Regular expressions are extremely useful for validating a wide range user input. For example, you might have a form that allows a user to enter an email address to sign up for your latest online game and you need to ensure the email address is valid. Or, you might possibly want to make sure that a birth date was entered correctly. Or, you might want to verify that a credit card number was input properly. The following list of regular expressions will help:

  • Match a date in the format ##/##/####, where both the day and month value can be 1 or 2 digits, and the year can be either 2 digits or 4 digits when starting with 19 or 20:

  • ^\d{1,2}\/\d{1,2}\/(\d{2}|(19|20)\d{2})$
    

  • Match a social security number in the format ###-##-####, where the dashes are optional and the three groups can have optional spacing between them:

  • ^\d{3}\s*-?\s*\d{2}\s*-?\s*\d{4}$
    

  • Match a five-digit U.S. Zip Code with an optional dash and four-digit extension:

  • ^\d{5}(-\d{4})?$
    

  • Match a Canadian Postal Code in the format L#L #L# (where L is a letter). There is a restriction placed on the first letter in the Postal Code to ensure that a valid province, territory, or region is specified:

  • ^[ABCEGHJKLMNPRSTVXY]\d[A-Z] \d[A-Z]\d$
    

  • Match a U.S. telephone number in the format (###) ###-####, where the area code is optional, the parentheses around the area code are optional and could be replaced with a dash, and there is optional spacing between the number groups:

  • ^(\(\s*\d{3}\s*\)|(\d{3}\s*-?))?\s*\d{3}\s*-?\s*\d{4}$
    

  • Match a U.S. telephone number, like the previous expression, except allow for an optional one- to five-digit extension specified with an "x", "ext", or "ext." and optional spacing:

  • ^(\(\s*\d{3}\s*\)|(\d{3}\s*-?))?\s*\d{3}\s*-?\s*\d{4}\s*((x|ext|ext\.)\s*\d{1,5})?$
    

  • Match a credit card number with four group of four digits separated by optional dashes and optional spacing between the groups:

  • ^(\d{4}\s*\-?\s*){3}\d{4}$
    

  • Match U.S. currency starting with a $ and followed by any number with at most two optional decimal digits:

  • ^\$\d(\.\d{1,2})?$
    

  • Match an email address where the domain is not an IP address and may contain any number of optional subdomains. When creating this regex, it's a good idea to set the ignoreCare flag to true:

  • ^[a-z0-9][-._a-z0-9]*@([a-z0-9][-_a-z0-9]*\.)+[a-z]{2,6}$
    

  • Match an IP address when you are only concerned that the address is formatted correctly with four groups of one to three digits separated by periods:

  • ^(\d{1,3}\.){3}\d{1,3}$
    

The preceding regex matches 999.999.999.999, which technically is not a valid IP address, but it has the correct IP address formatting.

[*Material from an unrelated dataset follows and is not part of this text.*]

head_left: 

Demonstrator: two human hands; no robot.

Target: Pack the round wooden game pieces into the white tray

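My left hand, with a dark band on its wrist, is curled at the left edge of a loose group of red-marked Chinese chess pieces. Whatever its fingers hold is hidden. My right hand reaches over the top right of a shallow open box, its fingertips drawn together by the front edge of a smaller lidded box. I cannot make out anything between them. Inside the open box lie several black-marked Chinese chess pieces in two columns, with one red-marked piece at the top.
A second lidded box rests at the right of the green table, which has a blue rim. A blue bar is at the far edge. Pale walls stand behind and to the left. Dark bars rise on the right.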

  • Match an IP address when you are concerned that the address is formatted correctly and that each number group only ranges from 0-255:

  • ^((25[0-5]|2[0-4]\d|[01]?\d\d?)\.){3}(25[0-5]|2[0-4]\d|[01]?\d\d?)$
    

  • Match an email address when the domain is either a domain name consisting of any number of optional subdomains or an IP address:

  • ^[a-z0-9][-._a-z0-9]*@(([a-z0-9][-_a-z0-9]*\.)+[a-z]{2,6}|((25[0-5]|2[0-4]\d|[01]?\d\d?)\.){3}(25[0-5]|2[0-4]\d|[01]?\d\d?))$
    

To use one of the preceding regular expressions in the context of validating user input, use the RegExp.test( ) method described in Recipe 13.2:

// Create a regular expression to test for a valid Zip Code
var zipCode:RegExp = /^\d{5}(-\d{4})?$/;

// Check to see if the user input is a valid Zip Code
if ( !zipCode.test( "12384-1231" ) ) {
  // Zip Code is not valid, alert the user of an error here
} else {
  // Zip Code is valid, probably don't need to do anything here
}

When creating regular expressions, there is usually a tradeoff between accuracy and complexity. Consider the two IP address regexes provided in the preceding list. The first IP address regex is fairly easy to understand; it matches one to three digits followed by a period three times, and then matches another group of one to three digits. Although this regex is simple, it's not entirely accurate. IP addresses limit each number group in the range of 0 to 255, whereas this regex accepts any number between 0 and 999. Therefore, the first regex is only good at determining if the IP address is formatted correctly and not reliable for determining if the IP address is actually valid.

The second IP address regex is much more complex, but also more accurate. It limits the number groups to values from 0 to 255, and also ensures that four number groups exist and are separated by periods. It's up to you to determine which regex is best for your situation.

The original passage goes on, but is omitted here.